Comunque, è falso dire che la chiave pubblica si può ricavare dalla chiave privata, come hai scritto nell'articolo: nessuna delle due chiavi si può ricavare dall'altra!

~ The Noise 11:58, 30 Mag 2006 (EDT)

Per The_Noise

[quote] Comunque, è falso dire che la chiave pubblica si può ricavare dalla chiave privata, come hai scritto nell'articolo: nessuna delle due chiavi si può ricavare dall'altra! [/quote]

Prova a leggere qui che afferma che "In realtà esiste una relazione tra le due chiavi, in modo tale che dalla chiave segreta (la prima ad essere generata) si possa facilmente (e automaticamente) generare la chiave pubblica. L'operazione inversa è invece computazionalmente impossibile: è quindi molto difficile risalire alla chiave segreta conoscendo unicamente quella pubblica, a meno che non si conoscano i parametri utilizzati per la generazione di quest'ultima"

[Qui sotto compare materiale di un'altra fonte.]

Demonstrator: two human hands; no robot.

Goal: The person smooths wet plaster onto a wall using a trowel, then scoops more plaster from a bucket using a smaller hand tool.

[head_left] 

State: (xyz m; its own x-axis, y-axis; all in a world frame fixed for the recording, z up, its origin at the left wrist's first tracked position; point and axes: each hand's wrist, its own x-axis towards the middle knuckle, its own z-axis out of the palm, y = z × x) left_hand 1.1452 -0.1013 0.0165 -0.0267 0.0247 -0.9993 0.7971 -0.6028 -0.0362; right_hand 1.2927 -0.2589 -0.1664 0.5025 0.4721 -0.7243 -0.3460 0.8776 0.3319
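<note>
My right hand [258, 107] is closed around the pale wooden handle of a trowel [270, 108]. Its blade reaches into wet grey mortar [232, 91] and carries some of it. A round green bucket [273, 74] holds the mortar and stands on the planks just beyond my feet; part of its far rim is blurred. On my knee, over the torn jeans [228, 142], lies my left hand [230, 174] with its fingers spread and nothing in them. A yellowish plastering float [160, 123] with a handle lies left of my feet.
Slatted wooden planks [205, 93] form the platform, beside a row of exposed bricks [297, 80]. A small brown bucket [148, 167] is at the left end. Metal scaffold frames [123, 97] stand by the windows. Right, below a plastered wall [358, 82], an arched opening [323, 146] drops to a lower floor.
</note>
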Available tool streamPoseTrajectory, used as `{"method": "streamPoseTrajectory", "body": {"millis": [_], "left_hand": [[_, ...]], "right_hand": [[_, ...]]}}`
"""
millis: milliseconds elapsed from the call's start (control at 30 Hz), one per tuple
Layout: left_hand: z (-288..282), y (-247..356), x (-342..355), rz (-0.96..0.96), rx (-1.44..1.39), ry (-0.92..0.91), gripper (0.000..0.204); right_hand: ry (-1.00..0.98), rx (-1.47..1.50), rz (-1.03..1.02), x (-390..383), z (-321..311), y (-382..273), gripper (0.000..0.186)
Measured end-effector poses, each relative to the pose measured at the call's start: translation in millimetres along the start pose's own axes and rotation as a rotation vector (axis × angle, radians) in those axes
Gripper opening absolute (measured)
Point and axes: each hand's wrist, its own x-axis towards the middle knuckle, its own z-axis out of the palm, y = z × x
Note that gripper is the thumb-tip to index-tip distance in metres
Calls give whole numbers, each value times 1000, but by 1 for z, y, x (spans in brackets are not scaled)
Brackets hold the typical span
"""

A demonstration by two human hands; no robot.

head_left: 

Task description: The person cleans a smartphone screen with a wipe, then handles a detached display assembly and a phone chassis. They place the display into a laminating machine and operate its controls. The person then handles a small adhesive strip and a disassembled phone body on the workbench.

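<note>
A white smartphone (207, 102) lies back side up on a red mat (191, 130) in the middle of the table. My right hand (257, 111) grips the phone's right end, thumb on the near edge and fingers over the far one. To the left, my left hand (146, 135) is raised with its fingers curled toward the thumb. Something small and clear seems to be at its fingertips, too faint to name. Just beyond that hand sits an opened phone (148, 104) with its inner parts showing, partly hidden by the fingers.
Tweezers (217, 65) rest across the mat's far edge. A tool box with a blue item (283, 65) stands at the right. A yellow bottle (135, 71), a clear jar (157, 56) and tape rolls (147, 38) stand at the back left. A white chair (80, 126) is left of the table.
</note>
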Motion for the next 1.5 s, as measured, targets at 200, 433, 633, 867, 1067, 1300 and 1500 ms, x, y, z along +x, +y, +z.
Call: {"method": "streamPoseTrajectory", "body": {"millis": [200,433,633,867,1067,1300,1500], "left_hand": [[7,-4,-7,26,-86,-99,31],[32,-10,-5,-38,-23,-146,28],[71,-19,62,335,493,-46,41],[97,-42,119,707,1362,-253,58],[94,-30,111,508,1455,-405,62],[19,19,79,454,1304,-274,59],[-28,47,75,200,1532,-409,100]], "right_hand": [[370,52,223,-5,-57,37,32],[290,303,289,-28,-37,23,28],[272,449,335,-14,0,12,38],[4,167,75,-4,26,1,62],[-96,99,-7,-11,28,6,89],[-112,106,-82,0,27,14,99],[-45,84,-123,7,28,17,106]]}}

In effetti, con l'utility PuTTYgen per Windows ho proprio verificato cio`: Ho preso una chiave privata generata da OpenSSH Server per Linux e l'ho messa in una directory di Windows senza mettere la rispettiva chiave pubblica . ho caricato il programma PuTTYgen e ho dato in pasto la mia chiave privata e mi e` apparso il codice della mia chiave pubblica . a questo punto ho verificato che fosse propriola mia chiave pubblica e a quanto pare lo e`.

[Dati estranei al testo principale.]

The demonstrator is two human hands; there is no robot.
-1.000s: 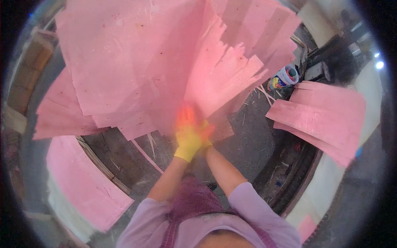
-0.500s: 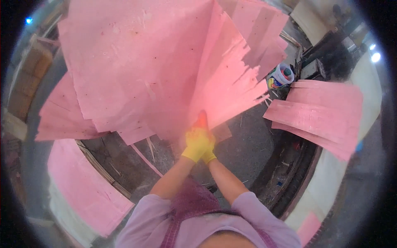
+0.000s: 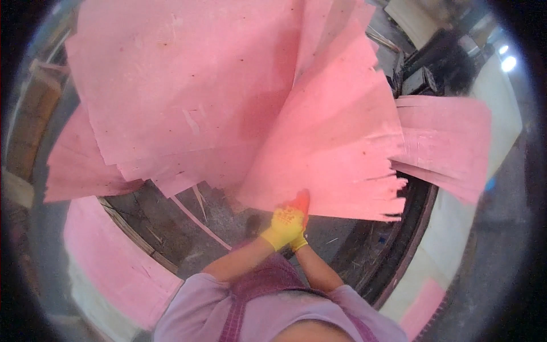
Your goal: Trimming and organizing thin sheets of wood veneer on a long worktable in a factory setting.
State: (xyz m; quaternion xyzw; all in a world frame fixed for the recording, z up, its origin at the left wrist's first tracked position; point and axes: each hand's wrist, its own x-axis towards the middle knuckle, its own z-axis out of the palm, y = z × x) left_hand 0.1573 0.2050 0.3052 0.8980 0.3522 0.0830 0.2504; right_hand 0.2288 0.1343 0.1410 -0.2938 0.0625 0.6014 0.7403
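Note:
A pink thin sheet (image 3: pixel 330 148) with a split, ragged right edge lies swung out over a stack of pink sheets (image 3: pixel 176 80). My left hand (image 3: pixel 286 225), in a yellow glove, is closed at the sheet's near edge, overlapping my right hand. My right hand (image 3: pixel 300 208), in a yellow glove with orange-red on it, grips that same edge, its thumb side on top of the sheet; most of it is hidden behind my left hand.
More pink sheets lie at the right (image 3: pixel 444 137) and lower left (image 3: pixel 114 256), on pale sheets (image 3: pixel 456 233). Brown boards (image 3: pixel 34 125) stand at the far left. Dark clutter (image 3: pixel 427 57) is at the upper right. Narrow offcut strips (image 3: pixel 202 225) lie over the grey floor (image 3: pixel 188 239).
My hands have moved right and down with the sheet, which has swung rightward and spread out. It now covers the white bucket that showed at the right earlier.

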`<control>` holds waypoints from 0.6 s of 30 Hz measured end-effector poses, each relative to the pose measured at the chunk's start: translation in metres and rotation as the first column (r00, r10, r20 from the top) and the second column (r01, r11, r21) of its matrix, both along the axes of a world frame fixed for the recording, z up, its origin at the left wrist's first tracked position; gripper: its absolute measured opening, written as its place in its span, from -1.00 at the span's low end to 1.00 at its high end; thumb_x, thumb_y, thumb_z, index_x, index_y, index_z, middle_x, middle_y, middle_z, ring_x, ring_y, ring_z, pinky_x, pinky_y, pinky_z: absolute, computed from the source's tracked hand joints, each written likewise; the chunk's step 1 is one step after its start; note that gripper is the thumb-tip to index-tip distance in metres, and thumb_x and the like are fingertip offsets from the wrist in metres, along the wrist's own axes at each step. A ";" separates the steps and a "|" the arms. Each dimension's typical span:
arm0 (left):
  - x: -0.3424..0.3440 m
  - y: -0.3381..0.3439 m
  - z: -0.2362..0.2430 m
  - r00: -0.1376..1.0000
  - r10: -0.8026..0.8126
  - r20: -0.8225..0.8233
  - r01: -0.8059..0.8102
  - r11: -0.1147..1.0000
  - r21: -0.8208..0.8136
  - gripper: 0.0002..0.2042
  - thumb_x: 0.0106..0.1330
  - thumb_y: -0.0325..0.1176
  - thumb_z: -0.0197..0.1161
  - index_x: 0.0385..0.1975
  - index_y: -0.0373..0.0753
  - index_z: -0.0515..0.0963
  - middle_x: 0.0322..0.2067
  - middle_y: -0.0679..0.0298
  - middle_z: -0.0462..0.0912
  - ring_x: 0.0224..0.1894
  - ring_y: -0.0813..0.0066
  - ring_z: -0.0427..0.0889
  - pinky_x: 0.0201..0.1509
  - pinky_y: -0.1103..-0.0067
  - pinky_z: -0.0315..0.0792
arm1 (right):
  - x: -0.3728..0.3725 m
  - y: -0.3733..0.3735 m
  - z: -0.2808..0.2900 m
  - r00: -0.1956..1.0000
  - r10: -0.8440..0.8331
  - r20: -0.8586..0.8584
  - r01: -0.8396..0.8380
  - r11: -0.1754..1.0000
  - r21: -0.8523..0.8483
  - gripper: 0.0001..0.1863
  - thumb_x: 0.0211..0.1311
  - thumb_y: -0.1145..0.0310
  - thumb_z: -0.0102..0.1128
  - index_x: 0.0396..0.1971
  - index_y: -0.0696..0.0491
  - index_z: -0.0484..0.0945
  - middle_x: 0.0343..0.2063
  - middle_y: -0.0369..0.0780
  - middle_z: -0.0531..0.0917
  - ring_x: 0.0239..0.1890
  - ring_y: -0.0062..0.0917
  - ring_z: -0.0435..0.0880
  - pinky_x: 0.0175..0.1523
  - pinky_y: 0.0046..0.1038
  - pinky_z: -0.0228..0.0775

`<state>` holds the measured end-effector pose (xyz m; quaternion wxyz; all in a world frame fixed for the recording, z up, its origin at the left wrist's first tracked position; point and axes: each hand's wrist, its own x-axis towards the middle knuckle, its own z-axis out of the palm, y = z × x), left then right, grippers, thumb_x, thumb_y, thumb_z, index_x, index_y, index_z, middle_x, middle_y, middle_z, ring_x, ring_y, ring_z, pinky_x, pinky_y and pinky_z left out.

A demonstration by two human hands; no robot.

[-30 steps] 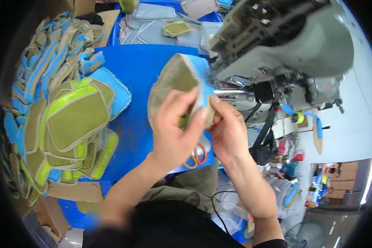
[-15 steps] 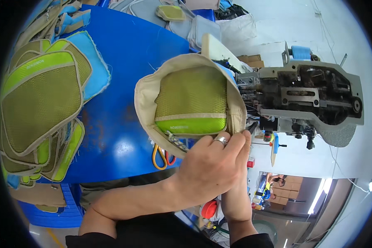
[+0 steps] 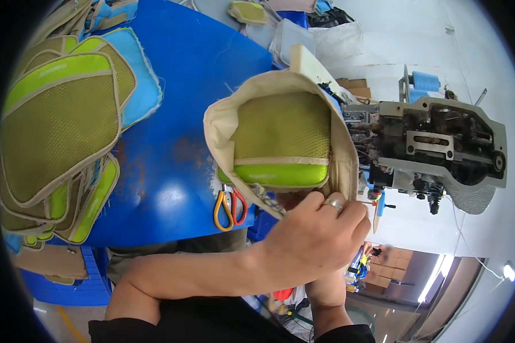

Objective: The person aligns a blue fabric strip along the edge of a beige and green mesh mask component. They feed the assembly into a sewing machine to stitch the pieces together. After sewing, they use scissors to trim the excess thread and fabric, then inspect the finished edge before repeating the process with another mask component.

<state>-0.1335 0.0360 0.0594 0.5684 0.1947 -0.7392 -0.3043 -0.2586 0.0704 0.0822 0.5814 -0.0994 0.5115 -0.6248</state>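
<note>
A beige fabric bag (image 3: 223, 126) stands with its mouth facing me, close against the sewing machine. Inside its rim shows an olive mesh panel (image 3: 283, 128) with a lime green band. My left hand (image 3: 309, 240), with a ring on one finger, reaches across from the left and pinches the bag's lower right rim. Behind it comes my right hand, of which only the wrist (image 3: 326, 286) shows clearly; its fingers are hidden. A patterned cord or strip (image 3: 266, 197) lies along the lower rim. Scissors (image 3: 230, 208) with yellow and red handles lie left of my left hand.
The dark-bodied sewing machine (image 3: 429, 140) stands at the right, with a blue thread spool (image 3: 425, 80) above it. A pile of olive mesh panels (image 3: 57, 131) covers the left of the blue table (image 3: 171, 114). A blue crate (image 3: 68, 286) sits below.
The view has shifted, so bag, table and machine appear farther right. My left hand has slid slightly down and right along the rim. More of the scissors shows.
</note>
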 end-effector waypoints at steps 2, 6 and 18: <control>0.021 -0.006 -0.028 0.993 0.054 -0.109 -0.054 0.999 0.010 -0.76 0.15 -0.31 0.37 -0.19 -0.20 0.69 -0.22 0.31 0.62 -0.25 0.45 0.63 -0.21 0.56 0.42 | -0.001 -0.014 -0.015 0.999 0.048 0.021 -0.048 0.999 -0.002 -0.74 0.49 0.14 0.19 -0.02 -0.04 0.63 -0.48 -0.45 0.51 -0.22 -0.59 0.58 -0.03 -0.33 0.45; 0.065 -0.028 -0.093 0.908 0.342 -0.241 -0.209 0.870 0.446 -0.58 0.28 -0.43 0.39 0.14 -0.32 0.55 0.12 0.07 0.60 0.10 0.23 0.62 0.13 0.33 0.47 | 0.011 -0.020 -0.007 0.999 0.030 -0.036 -0.030 1.000 0.000 -0.78 0.49 0.15 0.21 -0.03 -0.07 0.64 -0.57 -0.51 0.48 -0.26 -0.63 0.56 -0.08 -0.35 0.43; 0.042 -0.051 -0.161 0.572 0.269 -0.775 0.786 0.089 0.612 -0.64 0.53 -0.28 0.21 0.19 -0.37 0.52 0.01 0.20 0.67 0.06 0.49 0.64 0.13 0.47 0.53 | -0.013 -0.009 -0.019 0.996 0.071 0.059 -0.065 0.992 -0.111 -0.64 0.50 0.12 0.17 0.15 -0.08 0.65 0.14 -0.22 0.67 0.06 -0.41 0.58 -0.04 -0.28 0.39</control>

quindi vorrei il tuo parere in merito a cio` .

grazie

ciao

Risposta a Balubeto

Premetto che non sono un esperto di crittografia, ma secondo me quella affermazione di wikipedia che citi è questionabile, anche perchè si parla genericamente di crittografia asimmetrica in quell'articolo. Ecco perchè:

  1. Ho sempre letto che una coppia di chiavi una volta generata è assolutamente "simmetrica" nel senso che in linea teorica puoi scegliere una come chiave privata e l'altra come chiave pubblica, o viceversa. Queste informazioni le puoi trovare probabilmente nella documentazione di gnupg.
  2. Anche pensando al caso ultra semplificato della fattorizzazione di numeri primi è evidente che non puoi ricavarne uno automaticamente dall'altro, senza conoscerne il prodotto.
  3. Leggendo l'algortmo RSA su wikipedia (en) si capisce che spesso assieme alla chiave privata vengono incluse anche altre informazioni, come i numeri p e q dai quali si è generata la coppia di chiavi. Evidentemente conoscendo p e q è possibile ricavare nuovamente la chiave pubblica. Quindi se la chiave privata viene salvata assieme a questi altri paramteri (chiamati paramtri CRT) la chiave pubblica si può ricavare. Quindi dipende dal particolare programma e da come questo implementa l'algoritmo. Ne l'algoritmo RSA ne tanto meno gli algoritmi a chiave pubblica si basano sul concetto che la chiave pubblica si possa ricavare dalla privata (cosa che si deduce dalle tue parole)! Questa è semmai una possibilità che dipende dal fatto se assieme alla chiave privata si sono salvate delle informazioni aggiuntive o meno.
  4. Perchè ti stai perdendo in questo ginepraio? Mi pare che c'entri poco con la guida... dal titolo questa dovrebbe descrivere i passaggi necessari per effettuare la connessione, non certo spiegare il funzionamento interno degli algoritmi asimmetrici!
~ The Noise 14:50, 30 Mag 2006 (EDT)

Info sull'autenticazione GSSAPI in una connessione SSH

CIAO

Se qualcuno mi volesse dare una mano nella descrizione molto concisa ma significativa sulla definizione e su come si utilizza l'autentificazione GSSAPI in una connessione SSH ne sarei molto grato in quanto ho paura che la definizione data nella mia guida sia sbagliata.